Raw data Block Start
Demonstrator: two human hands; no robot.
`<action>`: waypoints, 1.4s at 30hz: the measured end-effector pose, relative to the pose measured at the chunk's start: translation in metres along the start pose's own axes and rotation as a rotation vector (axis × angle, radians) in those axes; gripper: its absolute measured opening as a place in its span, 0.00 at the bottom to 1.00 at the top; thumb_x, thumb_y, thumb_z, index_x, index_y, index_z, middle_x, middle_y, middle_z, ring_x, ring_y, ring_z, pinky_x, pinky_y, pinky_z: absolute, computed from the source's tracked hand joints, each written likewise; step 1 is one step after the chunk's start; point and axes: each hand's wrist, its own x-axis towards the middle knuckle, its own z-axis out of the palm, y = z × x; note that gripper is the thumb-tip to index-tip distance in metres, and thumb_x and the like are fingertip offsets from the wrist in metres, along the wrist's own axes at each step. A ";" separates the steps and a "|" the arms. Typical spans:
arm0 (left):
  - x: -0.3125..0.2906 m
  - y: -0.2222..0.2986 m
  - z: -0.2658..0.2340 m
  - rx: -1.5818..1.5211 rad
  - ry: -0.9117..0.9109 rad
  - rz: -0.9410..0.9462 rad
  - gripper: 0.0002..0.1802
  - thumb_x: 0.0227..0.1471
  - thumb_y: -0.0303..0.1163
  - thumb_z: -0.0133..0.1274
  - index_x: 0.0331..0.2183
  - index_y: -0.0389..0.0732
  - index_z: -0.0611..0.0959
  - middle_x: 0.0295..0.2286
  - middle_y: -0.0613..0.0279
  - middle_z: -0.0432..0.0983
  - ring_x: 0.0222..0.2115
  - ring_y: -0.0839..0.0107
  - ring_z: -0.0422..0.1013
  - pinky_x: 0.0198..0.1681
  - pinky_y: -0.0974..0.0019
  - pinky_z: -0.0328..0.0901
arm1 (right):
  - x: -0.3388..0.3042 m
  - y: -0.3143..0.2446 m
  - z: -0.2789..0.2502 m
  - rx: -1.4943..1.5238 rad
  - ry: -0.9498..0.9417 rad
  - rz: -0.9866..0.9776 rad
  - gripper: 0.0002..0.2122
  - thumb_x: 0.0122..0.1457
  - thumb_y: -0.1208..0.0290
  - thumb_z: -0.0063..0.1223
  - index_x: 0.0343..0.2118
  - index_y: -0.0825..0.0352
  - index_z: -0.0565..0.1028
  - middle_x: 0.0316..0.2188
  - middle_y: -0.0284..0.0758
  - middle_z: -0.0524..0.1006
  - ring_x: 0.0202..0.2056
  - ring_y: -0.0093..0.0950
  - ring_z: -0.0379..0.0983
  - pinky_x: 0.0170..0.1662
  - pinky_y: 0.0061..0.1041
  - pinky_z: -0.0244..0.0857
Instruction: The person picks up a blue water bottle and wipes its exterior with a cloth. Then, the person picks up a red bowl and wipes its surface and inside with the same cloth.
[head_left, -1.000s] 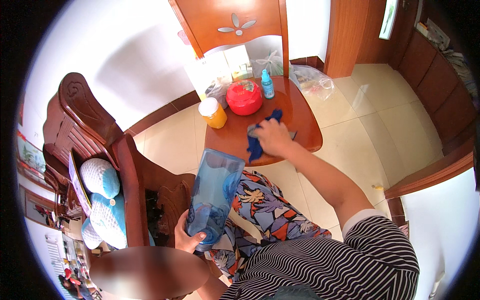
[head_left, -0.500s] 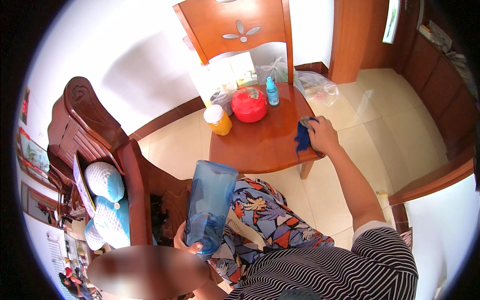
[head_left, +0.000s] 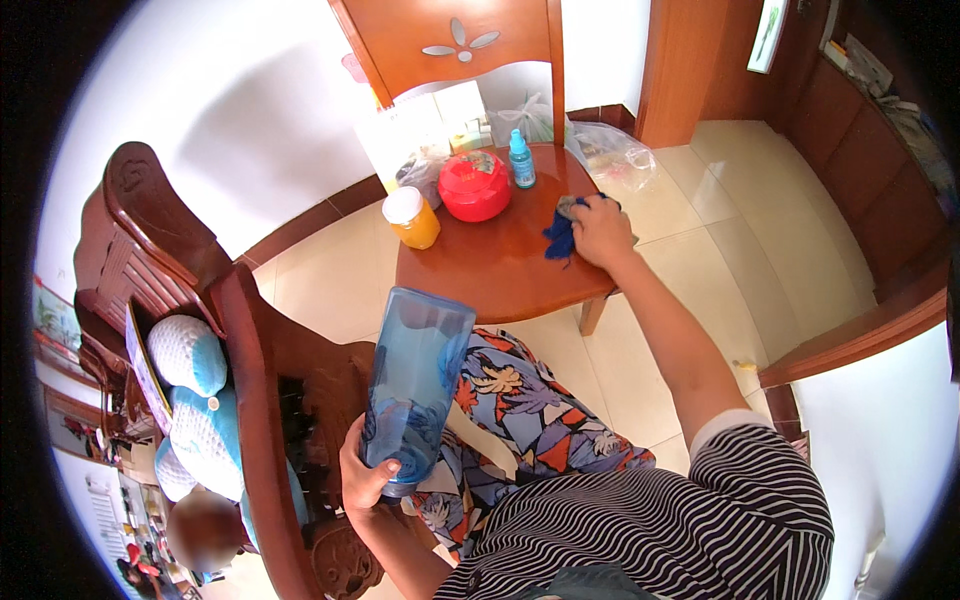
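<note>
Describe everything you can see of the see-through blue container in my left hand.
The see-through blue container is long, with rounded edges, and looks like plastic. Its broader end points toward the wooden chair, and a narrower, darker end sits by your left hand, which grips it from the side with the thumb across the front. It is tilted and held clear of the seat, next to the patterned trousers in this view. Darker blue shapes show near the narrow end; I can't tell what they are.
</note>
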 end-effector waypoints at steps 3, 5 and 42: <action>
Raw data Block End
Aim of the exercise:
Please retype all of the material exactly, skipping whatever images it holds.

Response area:
Demonstrator: two human hands; no robot.
`<action>`: waypoints, 1.4s at 30hz: the measured end-effector pose, relative to the pose measured at the chunk's start: translation in metres along the start pose's own axes and rotation as a rotation vector (axis × angle, radians) in those axes; gripper: its absolute measured opening as a place in its span, 0.00 at the bottom to 1.00 at the top; thumb_x, thumb_y, thumb_z, index_x, index_y, index_z, middle_x, middle_y, middle_z, ring_x, ring_y, ring_z, pinky_x, pinky_y, pinky_z: absolute, computed from the source's tracked hand joints, each written likewise; step 1 is one step after the chunk's start; point and axes: each hand's wrist, its own x-axis towards the middle knuckle, its own z-axis out of the palm, y = z × x; note that gripper is the thumb-tip to index-tip distance in metres, and thumb_x and the like are fingertip offsets from the wrist in metres, along the wrist's own axes at each step. A ";" separates the steps and a "|" the arms. Typical spans:
arm0 (left):
  - x: -0.3125..0.2906 m
  - y: -0.2222..0.2986 m
  - z: -0.2658..0.2340 m
  - rx: -1.5818..1.5211 rad
  - ry: -0.9117..0.9109 rad
  - rz: -0.9410..0.9462 rad
  - gripper: 0.0002..0.1802
  - thumb_x: 0.0227..0.1471
  - thumb_y: -0.0303..0.1163
  - thumb_z: -0.0133..0.1274
  - index_x: 0.0331..0.2183
  - index_y: -0.0389..0.0732
  - index_z: -0.0611..0.0959
  - middle_x: 0.0295..0.2286
  - middle_y: -0.0613..0.0279
  - middle_z: -0.0432..0.0983
  - ring_x: 0.0222..0.2115
  - ring_y: -0.0839..0.0107
  - ring_z: -0.0422..0.1013
  - pinky_x: 0.0198..0.1681
  - pinky_y: -0.0974..0.0019
  - pinky_z: -0.0328..0.0901
arm1 (right):
  - x: -0.3388..0.3042 m
  - y: -0.3143..0.2446 m
  - z: -0.2789..0.2502 m
  - rx: -1.4943..1.5238 rad
  - ry: -0.9498..0.9417 rad
  - rz: -0.9866..0.9776 rad
  - gripper: 0.0002..0.2122
  - thumb_x: 0.0122..0.1457
  - thumb_y: -0.1208..0.0290
  - thumb_z: -0.0063..0.1223
  - index_x: 0.0343..0.2118
  - index_y: -0.0825..0.0352
  - index_z: -0.0565..0.1028
  - middle_x: 0.0316..0.2188
  - middle_y: -0.0284..0.0758
  - middle_z: -0.0524..0.1006
  - ring_x: 0.0202..0.2056
  - ring_y: -0.0093..0.0950
  - ring_z: -0.0379..0.0983
  - pinky_x: 0.0170..0.1662
  - pinky_y: 0.0061..0.1041
  - pinky_z: -0.0244..0.0857
Instruction: The person picks up a blue water bottle and wipes its exterior with a cloth. Then, the person picks up a red bowl and wipes its surface and inside with the same cloth.
[head_left, -1.000s] 
[head_left, -0.500s] 
[head_left, +0.000s] 
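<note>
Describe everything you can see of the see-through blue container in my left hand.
The see-through blue container is long, with rounded edges, and looks like plastic. Its broader end points toward the wooden chair, and a narrower, darker end sits by your left hand, which grips it from the side with the thumb across the front. It is tilted and held clear of the seat, next to the patterned trousers in this view. Darker blue shapes show near the narrow end; I can't tell what they are.
</note>
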 end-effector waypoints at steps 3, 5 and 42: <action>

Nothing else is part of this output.